▶ [Problem details]: Say how many lines of the data contain "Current", and nothing more.
------
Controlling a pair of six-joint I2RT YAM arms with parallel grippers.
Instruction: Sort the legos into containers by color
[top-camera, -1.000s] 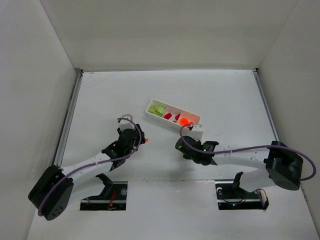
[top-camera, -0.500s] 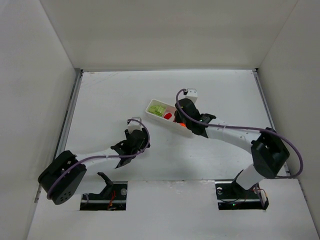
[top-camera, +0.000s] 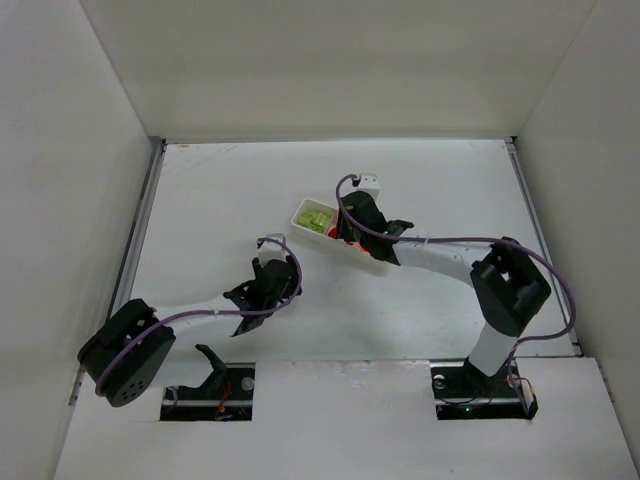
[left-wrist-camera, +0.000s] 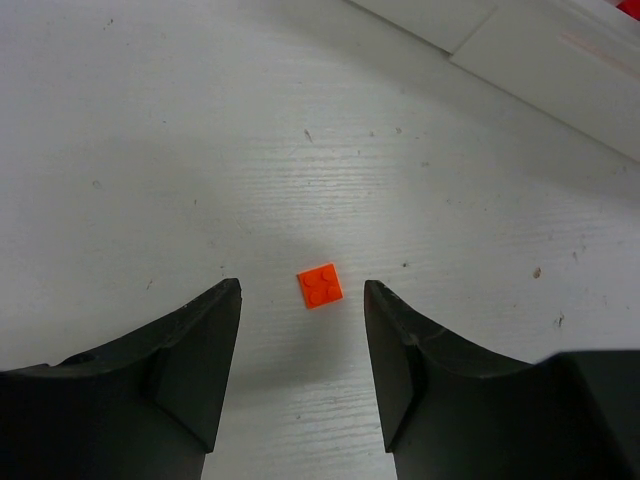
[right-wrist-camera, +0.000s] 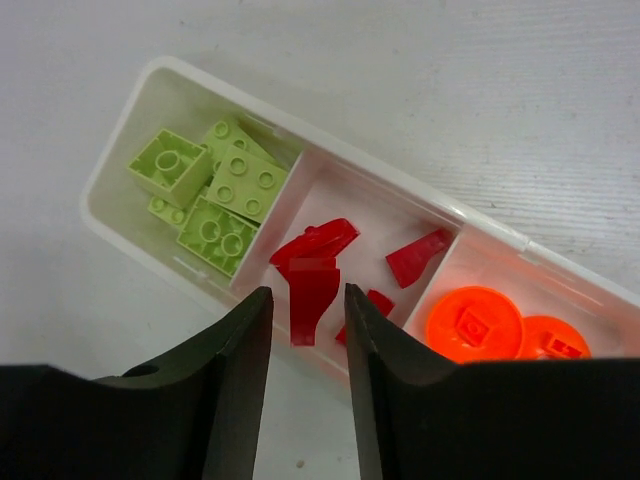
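Observation:
In the left wrist view a small orange square lego lies flat on the table. My left gripper is open, and the orange lego sits just ahead of the gap without touching either finger. In the right wrist view the white tray holds pale green blocks, red pieces and orange round pieces in its three containers. My right gripper is open above the middle container. A blurred red lego hangs loose between its tips. In the top view the right gripper covers most of the tray.
White walls close in the table on three sides. A metal rail runs along the left edge. The left arm lies low across the near left, and the right arm reaches diagonally from its base to the tray.
The right arm swung from in front of the tray to above it, and its jaws opened off the red lego. The left gripper shifted slightly right over the orange lego.

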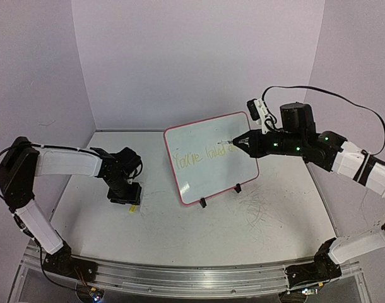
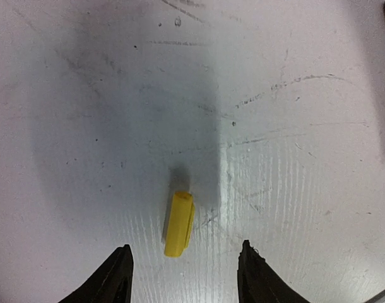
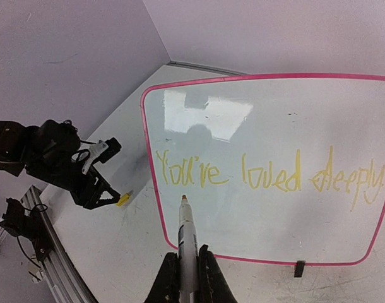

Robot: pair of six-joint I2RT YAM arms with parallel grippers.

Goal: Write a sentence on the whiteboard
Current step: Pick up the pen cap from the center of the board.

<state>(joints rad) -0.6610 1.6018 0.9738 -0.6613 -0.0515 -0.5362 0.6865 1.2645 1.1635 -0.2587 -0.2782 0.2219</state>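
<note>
The whiteboard (image 1: 213,180) stands tilted on its black wire stand mid-table, pink-rimmed. On it runs the sentence (image 1: 202,156) in pale yellow, reading "You're loved deeply" (image 3: 268,177) in the right wrist view. My right gripper (image 1: 241,141) is shut on a white marker (image 3: 187,237), whose orange tip points at the whiteboard (image 3: 274,243) just below "You're", a little off the surface. My left gripper (image 2: 185,248) hangs open low over the table at the left. A yellow marker cap (image 2: 179,224) lies loose on the table between and just ahead of its fingers, touching neither.
Grey scribbly scratch marks (image 1: 259,208) cover the table right of the board. The stand's black feet (image 1: 203,202) stick out at the board's lower rim. A metal rail (image 1: 180,278) runs along the near edge. Lilac walls close in the back and sides.
</note>
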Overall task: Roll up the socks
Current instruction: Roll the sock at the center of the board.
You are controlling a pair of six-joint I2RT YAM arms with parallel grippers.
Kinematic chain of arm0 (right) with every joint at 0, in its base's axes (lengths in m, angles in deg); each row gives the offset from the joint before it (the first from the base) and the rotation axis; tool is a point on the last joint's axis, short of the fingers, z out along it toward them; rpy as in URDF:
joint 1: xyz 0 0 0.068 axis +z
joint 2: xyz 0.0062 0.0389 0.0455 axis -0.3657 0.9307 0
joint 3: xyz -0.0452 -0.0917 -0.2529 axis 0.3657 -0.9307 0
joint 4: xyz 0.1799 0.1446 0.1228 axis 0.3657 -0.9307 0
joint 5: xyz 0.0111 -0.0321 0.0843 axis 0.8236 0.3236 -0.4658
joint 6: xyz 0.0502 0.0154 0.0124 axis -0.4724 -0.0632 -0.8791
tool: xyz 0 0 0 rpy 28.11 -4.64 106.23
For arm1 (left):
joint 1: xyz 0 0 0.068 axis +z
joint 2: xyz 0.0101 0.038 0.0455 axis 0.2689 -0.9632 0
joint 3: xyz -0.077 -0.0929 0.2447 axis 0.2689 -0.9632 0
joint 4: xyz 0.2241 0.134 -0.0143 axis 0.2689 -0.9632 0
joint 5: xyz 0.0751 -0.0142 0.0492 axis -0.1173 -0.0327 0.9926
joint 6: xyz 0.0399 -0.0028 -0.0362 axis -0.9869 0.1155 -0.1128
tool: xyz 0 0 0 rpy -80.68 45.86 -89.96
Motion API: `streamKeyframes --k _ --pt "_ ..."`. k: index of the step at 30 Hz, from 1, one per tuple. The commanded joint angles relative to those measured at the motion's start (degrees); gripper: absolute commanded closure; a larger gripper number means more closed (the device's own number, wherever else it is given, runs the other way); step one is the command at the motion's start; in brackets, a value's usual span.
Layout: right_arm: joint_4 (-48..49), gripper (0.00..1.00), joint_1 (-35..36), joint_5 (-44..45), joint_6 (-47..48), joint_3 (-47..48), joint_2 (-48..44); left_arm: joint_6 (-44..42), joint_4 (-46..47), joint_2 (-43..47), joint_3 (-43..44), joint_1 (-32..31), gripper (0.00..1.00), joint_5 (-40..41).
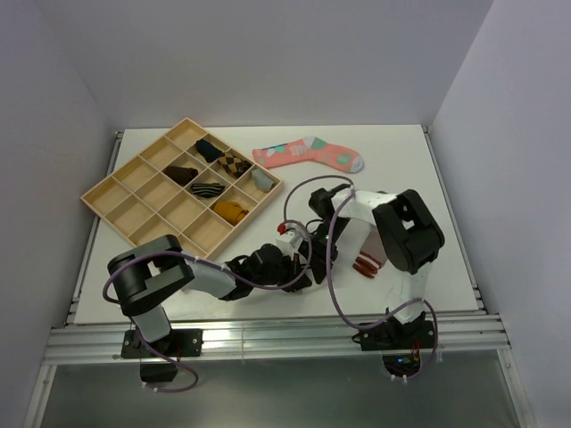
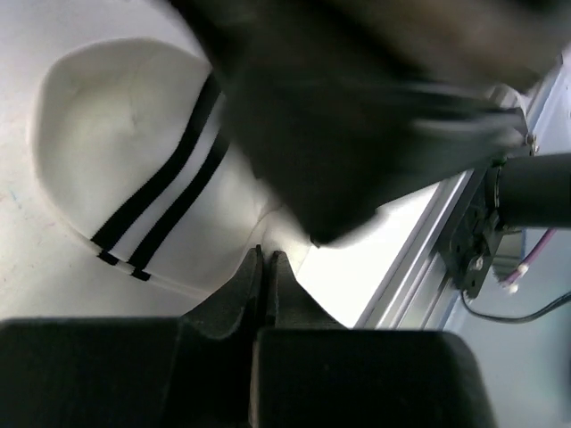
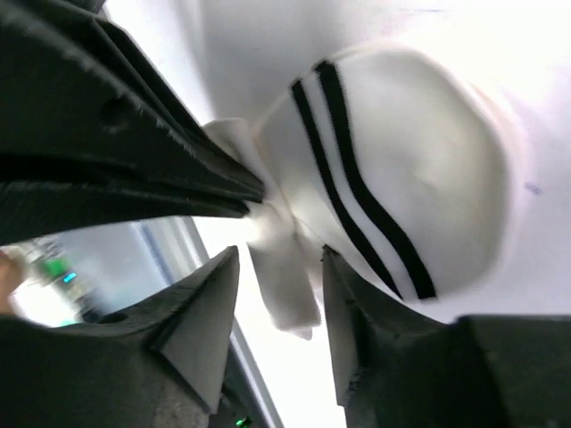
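Two dark stripes | white sock [image 2: 116,152] domed | left end effector [image 2: 266,256] pinching edge

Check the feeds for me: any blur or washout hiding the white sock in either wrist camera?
Left wrist: white sock and its stripes are sharp; the dark shape across the top is motion-smeared. Right wrist: sock overexposed, its edge fading into the bright table; foreground fingers soft. Top external: evenly lit and sharp, but the arms cover the sock.

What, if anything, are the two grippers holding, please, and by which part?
The left gripper is shut on the white sock, pinching a bunched fold at its edge near the striped cuff. The right gripper stands open astride that fold, holding nothing.
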Motion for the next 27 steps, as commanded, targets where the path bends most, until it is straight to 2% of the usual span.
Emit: streamKeyframes --k 1,6,12,15,19,23,27 --pt "9.01 0.49 -1.43 4.52 -1.63 -2.58 -5.77 5.09 -9.04 1.11 1.24 -0.83 1.00 0.70" --pt "11.56 0.47 -4.42 5.84 -3.75 -4.70 -11.31 8.61 -13.70 2.43 2.47 -0.74 1.00 0.70" --pt "13.14 0.46 -9.87 5.05 -3.48 -7.25 -17.55 11.16 -16.24 3.22 2.56 1.45 1.00 -2.81" --pt "15.16 0.47 -11.81 6.26 -2.60 -10.04 -21.76 12.21 -20.45 3.14 4.57 3.04 1.00 -4.84" --pt "18.85 0.46 -11.90 7.42 -0.68 -14.36 -29.93 13.62 -33.28 1.47 10.46 4.71 1.00 -7.03" --pt "20.87 0.46 -11.11 6.54 2.75 -17.96 -36.35 15.29 -33.65 -0.28 10.73 7.34 1.00 -15.72" --pt "24.12 0.46 -5.24 8.47 5.39 -24.01 -43.74 14.68 -34.19 -1.78 11.44 10.24 1.00 -22.13"
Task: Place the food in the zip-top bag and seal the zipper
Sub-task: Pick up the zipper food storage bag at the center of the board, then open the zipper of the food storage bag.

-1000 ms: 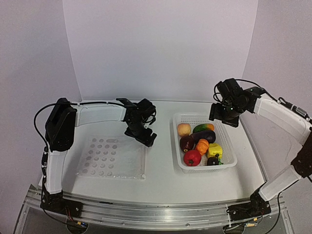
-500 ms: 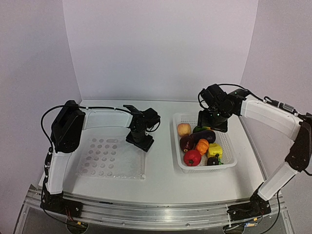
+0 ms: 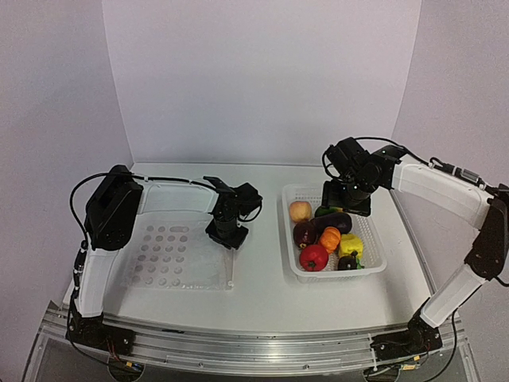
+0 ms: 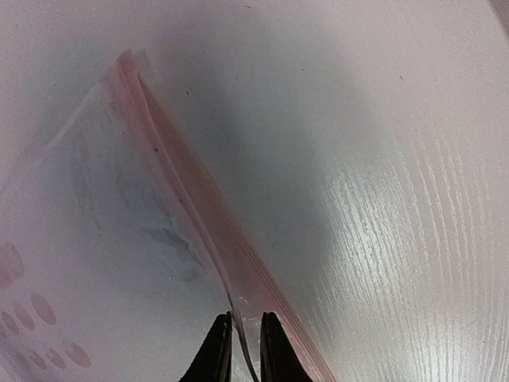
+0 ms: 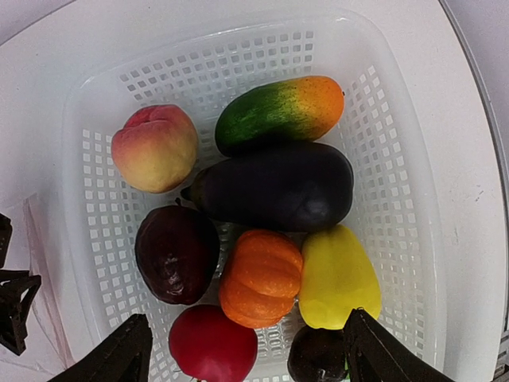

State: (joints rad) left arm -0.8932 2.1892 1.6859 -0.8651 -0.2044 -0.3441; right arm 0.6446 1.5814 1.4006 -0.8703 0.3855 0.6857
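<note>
1. Eight pieces of food lie in one white basket (image 5: 413, 199), right of centre in the top view: peach (image 5: 155, 147), mango (image 5: 278, 111), eggplant (image 5: 274, 187), orange pepper (image 5: 261, 278), yellow pepper (image 5: 338, 278), pomegranate (image 5: 213, 344) and two mangosteens (image 5: 176, 253)
2. One zip-top bag (image 3: 171, 259) lies flat at lower left of that view, its zipper (image 4: 191, 207) on the side toward centre
3. The left gripper (image 4: 245, 350), wrist bent down at the bag's upper right corner, pinches the zipper edge
4. The right gripper (image 5: 250, 362) hangs over the basket, jaws spread wide, holding nothing

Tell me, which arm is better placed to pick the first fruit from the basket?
Right. The right gripper hangs open above the food in the basket; the left gripper is pinching the edge of the zip-top bag, away from the basket.
</note>
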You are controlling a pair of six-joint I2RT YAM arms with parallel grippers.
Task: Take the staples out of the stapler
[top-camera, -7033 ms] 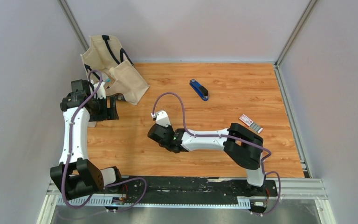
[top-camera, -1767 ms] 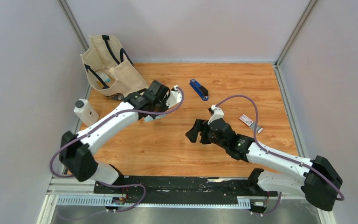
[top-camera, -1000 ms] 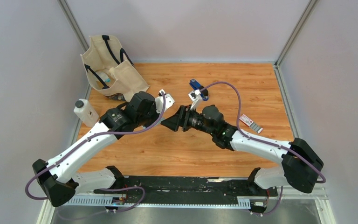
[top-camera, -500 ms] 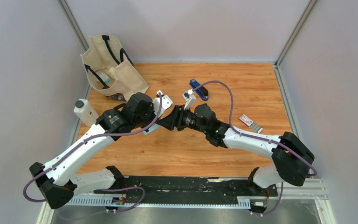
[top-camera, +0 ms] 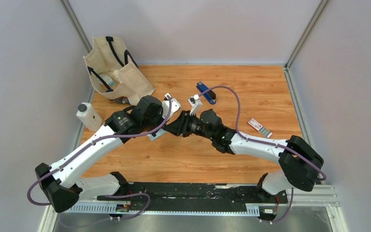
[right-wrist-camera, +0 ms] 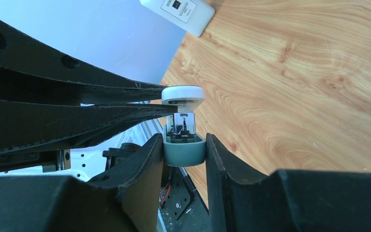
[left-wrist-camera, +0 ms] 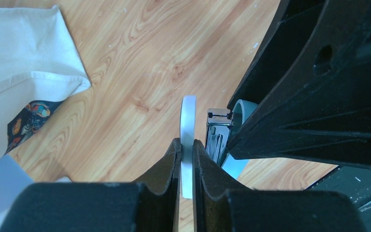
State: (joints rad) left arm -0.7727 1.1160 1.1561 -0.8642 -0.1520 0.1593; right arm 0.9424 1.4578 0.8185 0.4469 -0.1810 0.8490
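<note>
Stapler [right-wrist-camera: 183,95], pinched by white top in left gripper [left-wrist-camera: 186,145] and by grey base in right gripper [right-wrist-camera: 184,141]: keep both grips firm, pull apart slowly, no twisting.

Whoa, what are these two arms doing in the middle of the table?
They are sharing one small stapler, held over the wooden table. The left arm's fingers pinch its thin white top, and the right arm's fingers press against both sides of its grey-blue base. The stapler is hinged open, with bare metal showing inside. Whether staples are in there is hard to tell.
</note>
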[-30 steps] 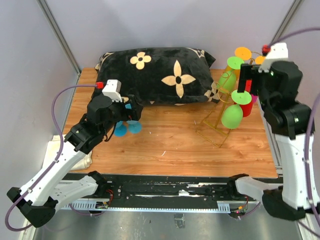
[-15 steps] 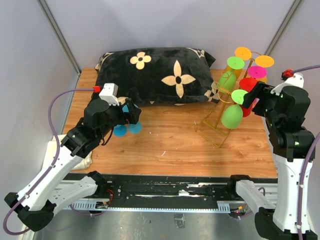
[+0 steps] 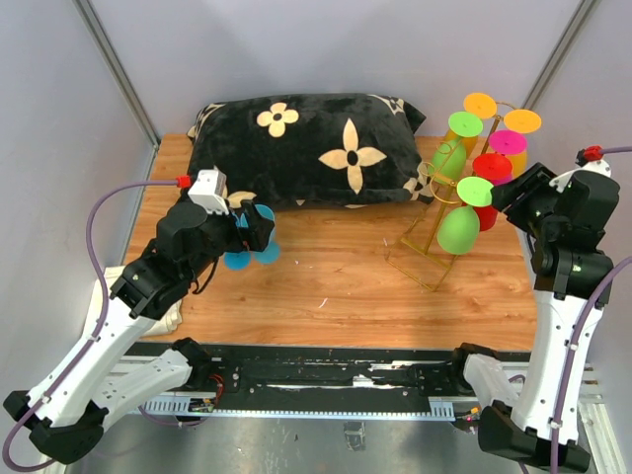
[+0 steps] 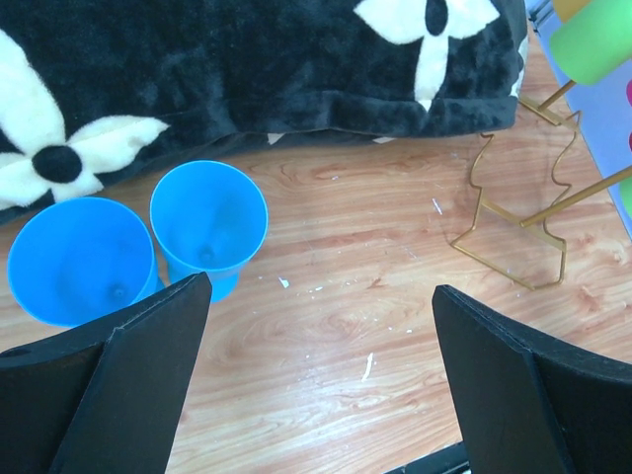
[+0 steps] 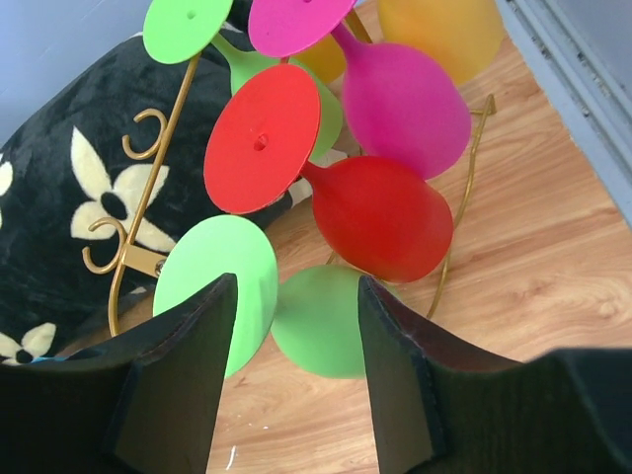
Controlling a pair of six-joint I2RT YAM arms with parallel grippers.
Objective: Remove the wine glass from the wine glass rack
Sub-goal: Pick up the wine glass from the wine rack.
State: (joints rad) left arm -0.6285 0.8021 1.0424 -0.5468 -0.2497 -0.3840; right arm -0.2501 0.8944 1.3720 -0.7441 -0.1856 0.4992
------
▶ [Task response]: 2